ACTIVITY: Look below for the line that contains "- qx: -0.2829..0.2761", then copy it and each following line exactly, through and including the line that contains "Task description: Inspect".

DATA SHOWN:
======
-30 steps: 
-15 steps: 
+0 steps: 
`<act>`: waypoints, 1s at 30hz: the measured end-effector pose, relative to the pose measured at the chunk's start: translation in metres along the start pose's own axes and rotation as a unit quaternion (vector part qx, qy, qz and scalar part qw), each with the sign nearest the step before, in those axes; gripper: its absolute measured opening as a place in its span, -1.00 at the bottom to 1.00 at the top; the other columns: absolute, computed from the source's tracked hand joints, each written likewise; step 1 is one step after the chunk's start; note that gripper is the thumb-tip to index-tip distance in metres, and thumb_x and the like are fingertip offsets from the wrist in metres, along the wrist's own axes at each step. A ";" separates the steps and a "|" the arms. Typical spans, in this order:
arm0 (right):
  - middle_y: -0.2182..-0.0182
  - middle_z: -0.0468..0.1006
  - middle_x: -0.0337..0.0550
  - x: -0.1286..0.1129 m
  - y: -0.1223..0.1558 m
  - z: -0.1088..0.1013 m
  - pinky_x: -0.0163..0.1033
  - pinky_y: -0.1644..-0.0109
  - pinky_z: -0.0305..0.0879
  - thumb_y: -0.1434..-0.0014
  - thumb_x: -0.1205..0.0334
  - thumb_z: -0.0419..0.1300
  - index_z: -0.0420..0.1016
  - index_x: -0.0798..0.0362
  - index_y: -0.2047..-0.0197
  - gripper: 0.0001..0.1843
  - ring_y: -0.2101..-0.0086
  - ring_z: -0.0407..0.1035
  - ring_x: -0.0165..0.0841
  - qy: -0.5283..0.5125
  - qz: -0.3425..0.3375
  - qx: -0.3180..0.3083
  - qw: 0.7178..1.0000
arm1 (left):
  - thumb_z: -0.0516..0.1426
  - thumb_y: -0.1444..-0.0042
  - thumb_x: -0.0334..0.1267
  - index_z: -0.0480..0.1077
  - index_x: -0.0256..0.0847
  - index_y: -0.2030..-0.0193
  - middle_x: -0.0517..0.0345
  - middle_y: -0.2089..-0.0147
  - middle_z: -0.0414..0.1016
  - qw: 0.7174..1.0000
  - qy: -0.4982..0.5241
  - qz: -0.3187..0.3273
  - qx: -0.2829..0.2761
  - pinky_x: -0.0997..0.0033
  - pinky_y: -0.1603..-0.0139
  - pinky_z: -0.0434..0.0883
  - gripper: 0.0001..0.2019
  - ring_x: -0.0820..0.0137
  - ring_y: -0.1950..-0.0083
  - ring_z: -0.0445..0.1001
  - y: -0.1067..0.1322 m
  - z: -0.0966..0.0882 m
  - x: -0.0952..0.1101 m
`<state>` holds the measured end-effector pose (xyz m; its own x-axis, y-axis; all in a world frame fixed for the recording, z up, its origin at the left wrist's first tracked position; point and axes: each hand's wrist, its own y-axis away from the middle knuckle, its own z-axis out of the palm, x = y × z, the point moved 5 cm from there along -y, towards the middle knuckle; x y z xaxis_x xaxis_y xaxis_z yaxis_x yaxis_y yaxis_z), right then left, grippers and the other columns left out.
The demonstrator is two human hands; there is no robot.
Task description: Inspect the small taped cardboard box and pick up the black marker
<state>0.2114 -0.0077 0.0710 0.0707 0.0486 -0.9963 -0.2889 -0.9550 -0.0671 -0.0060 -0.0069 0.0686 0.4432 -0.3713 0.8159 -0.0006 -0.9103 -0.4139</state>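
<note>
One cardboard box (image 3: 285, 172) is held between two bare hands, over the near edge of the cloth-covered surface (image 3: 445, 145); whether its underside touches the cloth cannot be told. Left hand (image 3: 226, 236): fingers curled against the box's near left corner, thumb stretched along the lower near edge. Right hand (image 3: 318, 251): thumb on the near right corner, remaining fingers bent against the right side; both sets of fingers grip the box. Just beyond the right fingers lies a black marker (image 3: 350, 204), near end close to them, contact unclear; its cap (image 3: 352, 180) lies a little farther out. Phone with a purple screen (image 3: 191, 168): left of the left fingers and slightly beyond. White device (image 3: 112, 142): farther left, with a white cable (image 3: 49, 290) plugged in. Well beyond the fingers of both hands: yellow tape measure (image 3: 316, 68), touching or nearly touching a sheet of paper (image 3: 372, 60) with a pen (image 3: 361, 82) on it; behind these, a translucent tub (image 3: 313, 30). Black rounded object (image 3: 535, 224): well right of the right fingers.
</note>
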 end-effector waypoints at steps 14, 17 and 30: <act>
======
RESPONSE TO THIS TASK:
  - qx: -0.2829..0.2761
  - pinky_x: -0.0997..0.0033
  - pinky_y: -0.1603..-0.0139
  - pinky_z: -0.0434..0.0883
  - gripper: 0.0001..0.2019
  - ring_x: -0.0820..0.0137
  - ring_y: -0.1950..-0.0083
  - ring_z: -0.0445..0.1001
  - y: -0.1067..0.1322 m
  - z: -0.0966..0.0882 m
  - x: -0.0952..0.1101 m
`<state>` holds the measured end-effector pose (xyz m; its own x-axis, y-axis; all in a world frame fixed for the recording, z up, its origin at the left wrist's first tracked position; point and axes: each hand's wrist, its own y-axis away from the middle knuckle, its own z-axis out of the palm, x = y × z, the point moved 5 cm from there along -y, towards the middle knuckle; x y z xaxis_x xaxis_y xaxis_z yaxis_x yaxis_y yaxis_z), right then left, grippers and the other columns left out.
The demonstrator is two human hands; there is no robot.
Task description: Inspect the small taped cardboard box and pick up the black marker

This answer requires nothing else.